§ **To do**: Apart from the pictures, which must be omitted, restate the data exactly.

§ **Dataset excerpt**:
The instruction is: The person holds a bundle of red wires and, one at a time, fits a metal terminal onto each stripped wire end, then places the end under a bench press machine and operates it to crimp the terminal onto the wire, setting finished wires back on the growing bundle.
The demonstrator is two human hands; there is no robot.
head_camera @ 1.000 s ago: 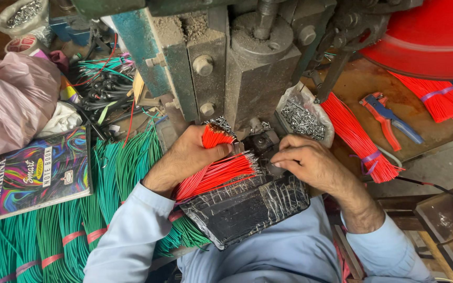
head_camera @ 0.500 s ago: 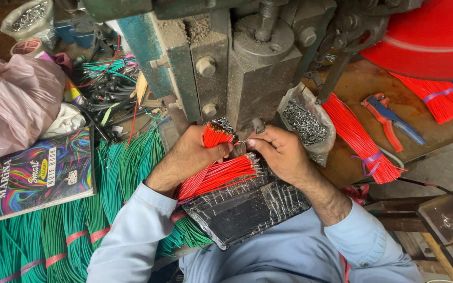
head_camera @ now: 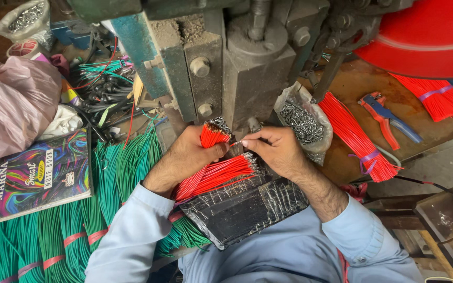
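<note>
**Clerk:** Red wires (head_camera: 213, 175), item one. You are gripping a fanned bundle of them in your left hand (head_camera: 187, 157), fingers curled shut around it, thumb pressing near the upper tuft of stripped ends.

**Checker:** Where is that bundle sitting?

**Clerk:** It is lying across a black, tape-wrapped pad (head_camera: 242, 207) on your lap, the tips pointing toward the press (head_camera: 237, 68), just below its grey block.

**Checker:** Right hand?

**Clerk:** Your right hand (head_camera: 276, 149) is pinching a single wire end between thumb and forefinger, the other fingers folding loosely. It is hovering just beside the left thumb, right under the press.

**Checker:** Item two.

**Clerk:** Clear bag of small metal terminals (head_camera: 305, 123), sitting just beside your right hand, leaning against the press base.

**Checker:** Item three.

**Clerk:** More red bundles: one tied with a purple band (head_camera: 360, 136) lying on the brown bench to your right, another (head_camera: 436, 97) resting farther back under a large red guard (head_camera: 425, 36).

**Checker:** Tools?

**Clerk:** Red-and-blue stripper (head_camera: 386, 118), lying between those two bundles.

**Checker:** Left side?

**Clerk:** Green wires (head_camera: 79, 220), banded in pink, spreading beneath your left sleeve. A colourful notebook (head_camera: 35, 178) is resting on them, a pink plastic bag (head_camera: 9, 105) bulging behind it, and a second bag of terminals (head_camera: 24, 18) is sitting at the far corner.
</note>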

§ **Task answer**:
The instruction is: The person holds a bundle of red wires and, one at a time, fits a metal terminal onto each stripped wire end, then places the end under a bench press machine and operates it to crimp the terminal onto the wire, setting finished wires back on the growing bundle.
The demonstrator is two human hands; there is no robot.
head_camera @ 1.000 s ago: 
head_camera @ 0.500 s ago: 
head_camera @ now: 
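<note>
**Clerk:** Red wires (head_camera: 213, 175), item one. You are gripping a fanned bundle of them in your left hand (head_camera: 187, 157), fingers curled shut around it, thumb pressing near the upper tuft of stripped ends.

**Checker:** Where is that bundle sitting?

**Clerk:** It is lying across a black, tape-wrapped pad (head_camera: 242, 207) on your lap, the tips pointing toward the press (head_camera: 237, 68), just below its grey block.

**Checker:** Right hand?

**Clerk:** Your right hand (head_camera: 276, 149) is pinching a single wire end between thumb and forefinger, the other fingers folding loosely. It is hovering just beside the left thumb, right under the press.

**Checker:** Item two.

**Clerk:** Clear bag of small metal terminals (head_camera: 305, 123), sitting just beside your right hand, leaning against the press base.

**Checker:** Item three.

**Clerk:** More red bundles: one tied with a purple band (head_camera: 360, 136) lying on the brown bench to your right, another (head_camera: 436, 97) resting farther back under a large red guard (head_camera: 425, 36).

**Checker:** Tools?

**Clerk:** Red-and-blue stripper (head_camera: 386, 118), lying between those two bundles.

**Checker:** Left side?

**Clerk:** Green wires (head_camera: 79, 220), banded in pink, spreading beneath your left sleeve. A colourful notebook (head_camera: 35, 178) is resting on them, a pink plastic bag (head_camera: 9, 105) bulging behind it, and a second bag of terminals (head_camera: 24, 18) is sitting at the far corner.
</note>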

What precedes this is the full answer.